ASSIGNMENT: Every line of the listing must be reproduced as it stands. Leave the images behind.

PROVIDED DATA:
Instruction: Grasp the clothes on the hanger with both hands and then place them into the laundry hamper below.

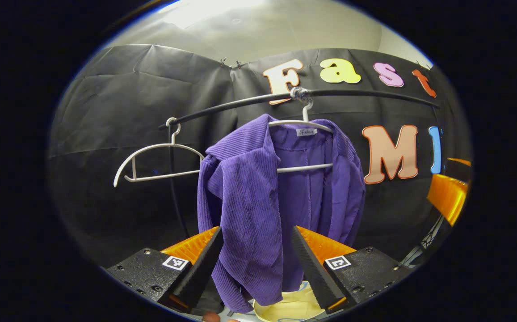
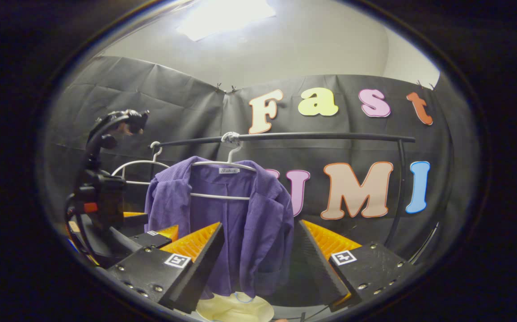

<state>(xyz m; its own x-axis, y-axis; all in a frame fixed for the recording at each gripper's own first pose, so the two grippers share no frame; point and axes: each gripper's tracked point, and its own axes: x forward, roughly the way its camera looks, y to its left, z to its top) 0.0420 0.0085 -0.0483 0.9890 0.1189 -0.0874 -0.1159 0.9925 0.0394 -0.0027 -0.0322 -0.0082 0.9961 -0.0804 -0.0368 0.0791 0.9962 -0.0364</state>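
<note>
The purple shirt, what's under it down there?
Under the purple shirt sits a pale yellow hamper; its rim peeks out below the hem. Its inside cannot be seen. Both grippers, left gripper and right gripper, are open around the shirt's lower part.

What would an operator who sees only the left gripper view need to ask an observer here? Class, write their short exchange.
Operator: Where is the right gripper?
Observer: The right gripper is open and points at the lower front of the purple jacket. I can't tell whether it touches the cloth.
Operator: How is the rail held up on the right side?
Observer: The rail bends down at its right end into a post.
</note>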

WRITTEN RESPONSE:
Instruction: Grasp the clothes on the hanger with both hands and then place them into the laundry hamper below.


<state>(xyz m; its own x-axis, y-axis; all in a frame fixed for the recording at each gripper's own first pose, so the two grippers share no frame; point and axes: each gripper's tracked point, and its own axes: x forward, roughly the way its camera looks, y to its left, z to its top) 0.0420 0.0085 -0.0483 0.9890 0.1189 -0.0874 -0.1159 0.9925 0.0394 -0.0027 -0.0322 -0.0082 0.9961 -0.0804 -0.0368 0.0791 0.9962 -0.0364</state>
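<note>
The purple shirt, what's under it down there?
Under the purple shirt sits a pale yellow hamper; its rim peeks out below the hem. Its inside cannot be seen. Both grippers, left gripper and right gripper, are open around the shirt's lower part.

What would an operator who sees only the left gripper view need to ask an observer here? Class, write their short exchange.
Operator: Where is the right gripper?
Observer: The right gripper is open and points at the lower front of the purple jacket. I can't tell whether it touches the cloth.
Operator: How is the rail held up on the right side?
Observer: The rail bends down at its right end into a post.
</note>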

This output requires nothing further.